● **ACTION ITEM**: Of the lines in the data below, count the ones holding the string "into", and answer with that number only.

Source data
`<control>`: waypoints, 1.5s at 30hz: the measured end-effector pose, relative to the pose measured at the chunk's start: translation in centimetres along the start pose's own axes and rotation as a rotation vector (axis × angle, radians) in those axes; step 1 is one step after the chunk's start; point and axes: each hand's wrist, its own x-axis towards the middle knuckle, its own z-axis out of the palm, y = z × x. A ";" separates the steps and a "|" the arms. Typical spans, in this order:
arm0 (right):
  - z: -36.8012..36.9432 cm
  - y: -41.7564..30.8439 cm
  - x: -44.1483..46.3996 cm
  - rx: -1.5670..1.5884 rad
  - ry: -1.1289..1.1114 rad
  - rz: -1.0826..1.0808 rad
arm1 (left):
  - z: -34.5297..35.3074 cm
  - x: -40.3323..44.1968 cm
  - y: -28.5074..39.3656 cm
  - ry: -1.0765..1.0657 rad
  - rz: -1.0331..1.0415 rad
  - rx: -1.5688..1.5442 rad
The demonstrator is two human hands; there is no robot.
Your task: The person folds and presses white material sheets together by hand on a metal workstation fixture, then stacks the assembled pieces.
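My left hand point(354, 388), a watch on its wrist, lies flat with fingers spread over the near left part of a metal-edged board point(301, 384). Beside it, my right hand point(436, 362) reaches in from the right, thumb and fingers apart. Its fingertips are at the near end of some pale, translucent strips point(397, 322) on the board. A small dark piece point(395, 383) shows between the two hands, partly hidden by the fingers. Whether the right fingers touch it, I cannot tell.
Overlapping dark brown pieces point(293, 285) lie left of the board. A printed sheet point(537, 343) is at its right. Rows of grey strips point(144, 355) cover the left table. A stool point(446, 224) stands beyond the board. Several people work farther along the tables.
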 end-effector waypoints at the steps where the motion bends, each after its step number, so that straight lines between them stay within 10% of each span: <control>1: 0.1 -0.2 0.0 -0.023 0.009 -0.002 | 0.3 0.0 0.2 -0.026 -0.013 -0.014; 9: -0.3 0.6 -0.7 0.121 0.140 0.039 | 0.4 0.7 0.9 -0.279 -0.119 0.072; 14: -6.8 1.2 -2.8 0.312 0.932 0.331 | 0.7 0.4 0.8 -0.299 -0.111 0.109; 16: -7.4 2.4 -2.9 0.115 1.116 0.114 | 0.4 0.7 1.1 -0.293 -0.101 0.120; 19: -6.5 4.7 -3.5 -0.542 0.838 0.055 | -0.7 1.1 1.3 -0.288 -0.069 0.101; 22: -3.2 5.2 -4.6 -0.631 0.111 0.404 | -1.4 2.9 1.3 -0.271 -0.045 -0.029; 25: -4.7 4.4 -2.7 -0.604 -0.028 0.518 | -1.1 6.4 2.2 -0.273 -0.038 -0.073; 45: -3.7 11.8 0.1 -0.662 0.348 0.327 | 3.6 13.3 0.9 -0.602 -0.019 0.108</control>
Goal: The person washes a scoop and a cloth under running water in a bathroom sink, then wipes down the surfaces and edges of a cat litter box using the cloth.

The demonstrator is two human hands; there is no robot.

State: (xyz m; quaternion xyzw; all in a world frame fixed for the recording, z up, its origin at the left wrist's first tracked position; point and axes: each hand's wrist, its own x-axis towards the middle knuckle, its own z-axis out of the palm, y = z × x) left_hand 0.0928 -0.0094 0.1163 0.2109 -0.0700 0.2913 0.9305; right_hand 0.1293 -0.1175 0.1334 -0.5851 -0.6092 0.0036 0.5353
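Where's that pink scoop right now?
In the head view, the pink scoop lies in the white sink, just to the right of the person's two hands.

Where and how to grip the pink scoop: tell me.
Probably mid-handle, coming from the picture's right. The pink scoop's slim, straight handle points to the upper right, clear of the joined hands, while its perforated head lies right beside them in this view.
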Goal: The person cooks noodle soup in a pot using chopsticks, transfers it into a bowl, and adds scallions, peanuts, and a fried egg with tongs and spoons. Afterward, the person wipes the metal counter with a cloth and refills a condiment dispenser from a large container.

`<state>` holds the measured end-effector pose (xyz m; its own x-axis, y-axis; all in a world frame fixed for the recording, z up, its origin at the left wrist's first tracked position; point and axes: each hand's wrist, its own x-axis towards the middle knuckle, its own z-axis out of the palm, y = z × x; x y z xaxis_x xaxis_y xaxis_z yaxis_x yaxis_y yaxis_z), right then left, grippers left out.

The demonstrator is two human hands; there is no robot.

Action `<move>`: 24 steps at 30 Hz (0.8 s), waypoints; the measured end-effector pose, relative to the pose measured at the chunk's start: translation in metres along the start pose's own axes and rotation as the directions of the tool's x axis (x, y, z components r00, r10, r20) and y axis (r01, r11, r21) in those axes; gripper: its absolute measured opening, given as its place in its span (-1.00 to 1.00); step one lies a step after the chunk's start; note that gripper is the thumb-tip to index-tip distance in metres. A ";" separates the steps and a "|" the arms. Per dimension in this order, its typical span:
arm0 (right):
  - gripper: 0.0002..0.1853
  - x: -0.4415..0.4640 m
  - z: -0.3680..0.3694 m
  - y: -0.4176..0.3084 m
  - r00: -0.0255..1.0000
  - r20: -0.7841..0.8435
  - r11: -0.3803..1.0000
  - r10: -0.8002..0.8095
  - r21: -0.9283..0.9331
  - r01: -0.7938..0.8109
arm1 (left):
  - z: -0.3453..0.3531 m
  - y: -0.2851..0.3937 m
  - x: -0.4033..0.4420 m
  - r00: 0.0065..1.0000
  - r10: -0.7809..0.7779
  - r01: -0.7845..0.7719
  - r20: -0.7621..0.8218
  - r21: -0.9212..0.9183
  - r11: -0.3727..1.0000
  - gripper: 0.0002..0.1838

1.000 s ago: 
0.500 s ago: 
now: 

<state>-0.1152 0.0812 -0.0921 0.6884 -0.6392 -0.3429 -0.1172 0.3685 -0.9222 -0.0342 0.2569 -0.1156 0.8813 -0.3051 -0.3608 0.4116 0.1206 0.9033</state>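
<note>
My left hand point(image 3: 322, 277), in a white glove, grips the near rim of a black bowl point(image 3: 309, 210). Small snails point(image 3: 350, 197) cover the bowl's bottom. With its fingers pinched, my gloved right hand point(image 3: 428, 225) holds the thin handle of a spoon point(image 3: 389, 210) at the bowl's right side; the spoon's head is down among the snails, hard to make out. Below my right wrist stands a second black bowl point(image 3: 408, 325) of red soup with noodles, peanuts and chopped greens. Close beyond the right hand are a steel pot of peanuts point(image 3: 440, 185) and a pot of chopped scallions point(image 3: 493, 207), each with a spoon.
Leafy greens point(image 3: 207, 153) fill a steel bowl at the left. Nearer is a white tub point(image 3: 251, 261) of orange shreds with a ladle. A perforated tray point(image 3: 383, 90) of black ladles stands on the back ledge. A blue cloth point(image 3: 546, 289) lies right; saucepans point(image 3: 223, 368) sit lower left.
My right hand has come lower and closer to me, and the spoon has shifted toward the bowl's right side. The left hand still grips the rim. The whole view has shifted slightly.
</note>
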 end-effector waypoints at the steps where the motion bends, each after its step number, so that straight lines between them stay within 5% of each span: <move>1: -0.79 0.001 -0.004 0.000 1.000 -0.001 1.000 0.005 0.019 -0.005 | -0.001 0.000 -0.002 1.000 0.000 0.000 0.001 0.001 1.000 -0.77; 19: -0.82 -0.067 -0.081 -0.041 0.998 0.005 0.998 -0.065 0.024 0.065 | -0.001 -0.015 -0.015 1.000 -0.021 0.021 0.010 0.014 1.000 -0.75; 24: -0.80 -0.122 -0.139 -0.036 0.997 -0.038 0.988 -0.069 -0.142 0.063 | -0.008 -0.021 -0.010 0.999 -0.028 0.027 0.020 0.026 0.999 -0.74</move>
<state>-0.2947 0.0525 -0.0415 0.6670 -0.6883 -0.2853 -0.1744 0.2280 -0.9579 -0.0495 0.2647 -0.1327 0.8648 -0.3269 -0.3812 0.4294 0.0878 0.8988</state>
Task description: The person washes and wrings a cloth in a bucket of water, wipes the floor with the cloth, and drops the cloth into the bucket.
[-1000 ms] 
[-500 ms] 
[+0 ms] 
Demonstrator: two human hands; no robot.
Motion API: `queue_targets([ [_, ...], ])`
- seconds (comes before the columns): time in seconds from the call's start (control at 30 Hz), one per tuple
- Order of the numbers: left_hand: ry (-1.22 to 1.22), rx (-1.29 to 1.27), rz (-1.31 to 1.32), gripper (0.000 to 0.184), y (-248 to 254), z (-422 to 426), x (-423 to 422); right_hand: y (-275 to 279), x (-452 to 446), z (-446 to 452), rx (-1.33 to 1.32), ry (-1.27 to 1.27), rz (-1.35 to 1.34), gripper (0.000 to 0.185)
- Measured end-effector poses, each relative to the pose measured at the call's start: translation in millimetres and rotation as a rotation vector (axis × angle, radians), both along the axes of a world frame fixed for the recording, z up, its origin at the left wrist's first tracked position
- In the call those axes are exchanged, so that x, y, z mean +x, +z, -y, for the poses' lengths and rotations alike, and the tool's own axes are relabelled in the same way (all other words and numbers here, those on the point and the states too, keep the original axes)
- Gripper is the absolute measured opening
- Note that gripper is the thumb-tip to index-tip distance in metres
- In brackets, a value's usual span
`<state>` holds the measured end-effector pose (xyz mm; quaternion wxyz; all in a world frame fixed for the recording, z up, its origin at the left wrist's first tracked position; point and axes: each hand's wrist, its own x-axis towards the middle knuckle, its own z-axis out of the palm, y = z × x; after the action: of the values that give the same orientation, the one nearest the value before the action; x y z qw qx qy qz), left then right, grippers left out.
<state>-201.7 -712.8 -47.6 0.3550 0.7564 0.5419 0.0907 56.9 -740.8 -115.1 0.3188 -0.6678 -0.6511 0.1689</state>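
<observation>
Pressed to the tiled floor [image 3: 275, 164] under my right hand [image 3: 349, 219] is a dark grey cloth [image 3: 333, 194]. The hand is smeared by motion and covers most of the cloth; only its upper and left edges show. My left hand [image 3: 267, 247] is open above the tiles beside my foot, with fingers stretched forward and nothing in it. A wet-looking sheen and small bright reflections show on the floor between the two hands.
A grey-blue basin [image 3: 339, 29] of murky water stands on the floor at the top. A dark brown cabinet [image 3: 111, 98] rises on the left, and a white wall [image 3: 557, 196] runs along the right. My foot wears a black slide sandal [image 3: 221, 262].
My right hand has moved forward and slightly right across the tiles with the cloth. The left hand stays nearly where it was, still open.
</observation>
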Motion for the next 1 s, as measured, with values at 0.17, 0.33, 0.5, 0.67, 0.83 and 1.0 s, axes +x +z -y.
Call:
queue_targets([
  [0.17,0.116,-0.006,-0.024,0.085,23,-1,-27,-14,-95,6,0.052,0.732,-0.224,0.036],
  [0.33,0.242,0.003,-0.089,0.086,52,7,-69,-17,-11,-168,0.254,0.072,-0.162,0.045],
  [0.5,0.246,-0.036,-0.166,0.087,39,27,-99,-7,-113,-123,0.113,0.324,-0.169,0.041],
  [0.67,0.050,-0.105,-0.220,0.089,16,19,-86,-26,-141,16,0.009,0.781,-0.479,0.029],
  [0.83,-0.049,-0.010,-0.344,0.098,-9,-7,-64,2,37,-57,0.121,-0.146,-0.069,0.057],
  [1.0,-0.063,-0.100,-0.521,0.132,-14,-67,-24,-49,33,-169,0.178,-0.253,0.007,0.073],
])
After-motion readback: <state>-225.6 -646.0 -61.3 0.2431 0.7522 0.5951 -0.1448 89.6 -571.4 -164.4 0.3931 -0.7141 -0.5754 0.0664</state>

● **THE ANSWER**: 2